On his last f/u visit they ran the Prometheus IBD serology 7 test and it was negative.  What does this mean?  My husband swears up and down he doesn't have Crohns.  Not denying anything is "wrong", but still thinks it something other than Crohns.

Also with the first labs his CRP was 1.7 (8/11)-started Pentasa, 1.1 (9/11), and now .75 (2/12).  This is trending down. 
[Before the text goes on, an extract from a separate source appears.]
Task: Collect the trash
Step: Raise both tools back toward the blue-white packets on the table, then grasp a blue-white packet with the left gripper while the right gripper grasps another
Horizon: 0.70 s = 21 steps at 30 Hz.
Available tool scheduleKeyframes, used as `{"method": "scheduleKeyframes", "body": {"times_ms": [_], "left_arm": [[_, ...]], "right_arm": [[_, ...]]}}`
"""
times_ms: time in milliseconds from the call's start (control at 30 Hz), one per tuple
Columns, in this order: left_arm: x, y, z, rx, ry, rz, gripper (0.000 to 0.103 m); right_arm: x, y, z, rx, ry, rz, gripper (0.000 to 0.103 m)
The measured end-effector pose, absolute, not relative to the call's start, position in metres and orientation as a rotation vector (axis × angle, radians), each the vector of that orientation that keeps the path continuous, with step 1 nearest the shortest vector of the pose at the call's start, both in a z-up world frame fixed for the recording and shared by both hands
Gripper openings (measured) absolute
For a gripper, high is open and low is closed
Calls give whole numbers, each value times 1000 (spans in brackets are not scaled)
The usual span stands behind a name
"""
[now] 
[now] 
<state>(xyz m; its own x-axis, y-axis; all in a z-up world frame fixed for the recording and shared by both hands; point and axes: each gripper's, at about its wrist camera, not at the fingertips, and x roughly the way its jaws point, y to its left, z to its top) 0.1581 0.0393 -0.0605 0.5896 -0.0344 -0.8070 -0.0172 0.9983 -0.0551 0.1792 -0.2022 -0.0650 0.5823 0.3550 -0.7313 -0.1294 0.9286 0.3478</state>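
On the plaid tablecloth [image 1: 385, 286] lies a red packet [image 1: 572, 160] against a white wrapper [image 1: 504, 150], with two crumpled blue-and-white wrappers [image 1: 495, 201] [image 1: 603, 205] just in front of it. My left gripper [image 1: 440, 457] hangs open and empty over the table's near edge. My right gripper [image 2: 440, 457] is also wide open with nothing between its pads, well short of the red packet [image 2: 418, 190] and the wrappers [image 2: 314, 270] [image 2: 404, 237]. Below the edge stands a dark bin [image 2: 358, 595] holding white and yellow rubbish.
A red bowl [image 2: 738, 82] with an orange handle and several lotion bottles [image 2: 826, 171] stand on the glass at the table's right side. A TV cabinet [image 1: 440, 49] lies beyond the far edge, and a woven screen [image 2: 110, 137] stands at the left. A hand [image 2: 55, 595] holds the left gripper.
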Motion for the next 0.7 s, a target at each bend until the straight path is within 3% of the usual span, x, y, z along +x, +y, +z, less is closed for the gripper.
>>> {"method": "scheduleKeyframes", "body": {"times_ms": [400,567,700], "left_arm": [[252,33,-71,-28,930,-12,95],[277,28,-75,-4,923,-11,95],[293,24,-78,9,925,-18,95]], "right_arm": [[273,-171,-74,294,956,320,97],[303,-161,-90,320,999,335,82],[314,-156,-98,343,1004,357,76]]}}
I appreciate any feedback.


----------



## nolsen311

From what I understand this test is considered the "gold standard" for Crohn's Dx.


----------



## littlemissh

All the information i have read including guidelines by the various societies suggest it is very unreliable. Not used in the uk much at all because of this.


----------



## David

It's unreliable from what I've been reading (there's plenty more like that).  If everything but that test showed Crohn's, it's very likely Crohn's.


----------



## Mark74

I took the test 3 years ago and it came back negative.  This made my first GI decide it was mainly IBS.  I asked him why everytime I came off steroids I got worse but as long as I was on steroids I was ok.  He didn't know.  I had seen Dr. Bickston at VCU before so I went back to him.  He doesn't put any merit in the test.  He said all my test in the past confirmed Crohns and that I was becoming steroid dependant and it was time to start Humari.


----------



## tots

I was asked to take the test by my GI. I never heard from the hospital who is approved to take my blood here in Austin. I have heard it is very unreliable and have decided not to take it. Will call my dr and tell him. As far as my experience the is no "gold standard" in diagnosing Crohns. Colonoscopy clear- Bx negative- WBC high indicating inflamation- Hematocrit and hemaglobin low- I was bleeding. Upper GI- narrowing in the illium after one week of steroids- radiologist said that it had already taken down a significant amount of swelling down. On top of the physical symptoms- everyother day a dr came in my room yes-no-yes-no. I guess we are still on the yes as I am still on entocourt.


----------



## Steven

Atfer having my colonoscopy two weeks ago. My doc went over my byopsy results with me yesterday. He told me the thing that nailed down my DX was signs of granulomas. I'm really not sure what that is. But after months and many blood test, stool samples (which showed elevated white cell counts, being low in iron and microscopic blood in my stool among many other deficiencies) It was the last thing needed for a complete postive dx for Crohns he told me.. I also have a family history for Crohns,


----------



## Rebecca85

Even prometheus say the test has around 90% reliability and specificity. Meaning 1/10 positives are false, and 1/10 people with IBD will be missed by the test.


----------



## wolfem

Rebecca85 said:


> Even prometheus say the test has around 90% reliability and specificity. Meaning 1/10 positives are false, and 1/10 people with IBD will be missed by the test.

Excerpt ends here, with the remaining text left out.